Neighbors say they have heard rumors for the past two or three months that Arizona-based developer Taylor Morrison has offered to buy the acreage provided the county agrees to rezone the land. The rezoning would allow Taylor Morrison to build 167 single family homes and multifamily townhomes there. But the call to action came when surveyor's flags appeared on the course.
A group called Save the Tides was formed after a community meeting, said Ed Methfessel, president, as a proactive way to get the neighbors' concerns heard before it was too late to act.
"We felt it was important to get out there, tell our side of it and prevent it from happening," he said.
So far, they've concentrated on emailing Pinellas County commissioners and others about their concerns.
"I am writing this email to you all letting you know that to change the zoning on this property to allow it to be destroyed by a developer is a travesty of the highest kind," Ron Stephens wrote. Stephens' home is adjacent to the 18th tee.
"We are now in a county that is the most densely populated county in the state of Florida, as you all know, of course. Plus we are Number 5 in total population." Stephens wrote. "We cannot afford to lose green open space like this."
Connie Purdum wrote: The Tides' "value to our community as an area of green is immense as it offers a home to various types of wildlife (eagles, foxes, owls, osprey, and turtles). It is critical in replenishing the aquifer and filtering our water, and it offers a beautiful area on the Intracoastal for residents and tourists to view and golf.
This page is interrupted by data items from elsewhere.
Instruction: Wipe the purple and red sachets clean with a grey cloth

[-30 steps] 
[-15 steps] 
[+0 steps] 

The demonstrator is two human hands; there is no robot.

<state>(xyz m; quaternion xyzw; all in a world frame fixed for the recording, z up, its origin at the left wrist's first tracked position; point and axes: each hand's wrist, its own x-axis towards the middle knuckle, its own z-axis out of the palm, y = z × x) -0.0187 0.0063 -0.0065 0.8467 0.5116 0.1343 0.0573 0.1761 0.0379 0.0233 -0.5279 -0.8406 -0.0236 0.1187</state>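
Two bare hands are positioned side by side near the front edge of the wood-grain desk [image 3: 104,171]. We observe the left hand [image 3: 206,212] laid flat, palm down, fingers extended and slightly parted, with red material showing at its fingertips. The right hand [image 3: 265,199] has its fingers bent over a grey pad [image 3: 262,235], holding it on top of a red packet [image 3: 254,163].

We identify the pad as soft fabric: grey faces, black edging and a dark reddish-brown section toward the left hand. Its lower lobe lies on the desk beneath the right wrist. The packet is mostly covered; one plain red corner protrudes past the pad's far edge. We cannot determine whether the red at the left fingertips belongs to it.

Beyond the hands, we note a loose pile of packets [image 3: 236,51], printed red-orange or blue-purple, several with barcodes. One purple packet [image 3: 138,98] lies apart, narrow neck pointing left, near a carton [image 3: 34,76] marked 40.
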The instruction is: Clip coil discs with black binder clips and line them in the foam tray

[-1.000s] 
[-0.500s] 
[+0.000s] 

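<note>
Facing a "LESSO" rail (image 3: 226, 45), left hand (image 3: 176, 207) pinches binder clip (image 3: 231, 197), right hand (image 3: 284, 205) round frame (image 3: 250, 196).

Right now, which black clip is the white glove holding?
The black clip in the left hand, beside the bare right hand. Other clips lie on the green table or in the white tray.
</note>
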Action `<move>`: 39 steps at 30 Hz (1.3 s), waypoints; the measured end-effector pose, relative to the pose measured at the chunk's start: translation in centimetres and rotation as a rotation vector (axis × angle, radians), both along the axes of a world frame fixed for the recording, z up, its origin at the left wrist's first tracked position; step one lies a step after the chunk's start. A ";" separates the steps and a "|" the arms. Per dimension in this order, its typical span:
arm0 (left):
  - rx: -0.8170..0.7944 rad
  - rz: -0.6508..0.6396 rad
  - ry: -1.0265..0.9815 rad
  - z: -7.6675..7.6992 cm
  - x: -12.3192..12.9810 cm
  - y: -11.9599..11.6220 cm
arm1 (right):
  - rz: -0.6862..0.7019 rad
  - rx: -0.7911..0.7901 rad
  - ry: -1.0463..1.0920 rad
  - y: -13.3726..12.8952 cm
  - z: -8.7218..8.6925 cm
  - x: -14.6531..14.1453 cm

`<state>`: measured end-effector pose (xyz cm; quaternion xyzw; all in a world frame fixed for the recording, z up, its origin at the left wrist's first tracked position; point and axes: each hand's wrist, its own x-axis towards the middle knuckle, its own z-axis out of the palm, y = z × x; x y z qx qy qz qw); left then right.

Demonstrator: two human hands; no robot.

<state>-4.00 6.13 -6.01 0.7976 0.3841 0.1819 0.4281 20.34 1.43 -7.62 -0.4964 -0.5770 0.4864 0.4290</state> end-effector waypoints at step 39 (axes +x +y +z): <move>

"As a homeowner in this area, I am opposed to any change in zoning that would devalue my property and increase traffic as it takes away an area of beauty.''
If all else fails, Methfessel said, the community would explore the possibility of a large-scale, voluntary annexation into Seminole that would sweep the course with it. The hope would be that the city would be more restrictive on any development than the county.
It is unclear how serious the rezoning threat might be. Taylor Morrison could not be reached for comment. John Cueva, the county's zoning manager, conceded Taylor Morrison is one of two developers who have recently talked with the county about the possibility of developing the Tides. He was unable to confirm that Taylor Morrison plans to buy and develop the acreage if it is rezoned. But he said county officials expect a formal request for rezoning to be submitted sometime in early to mid January.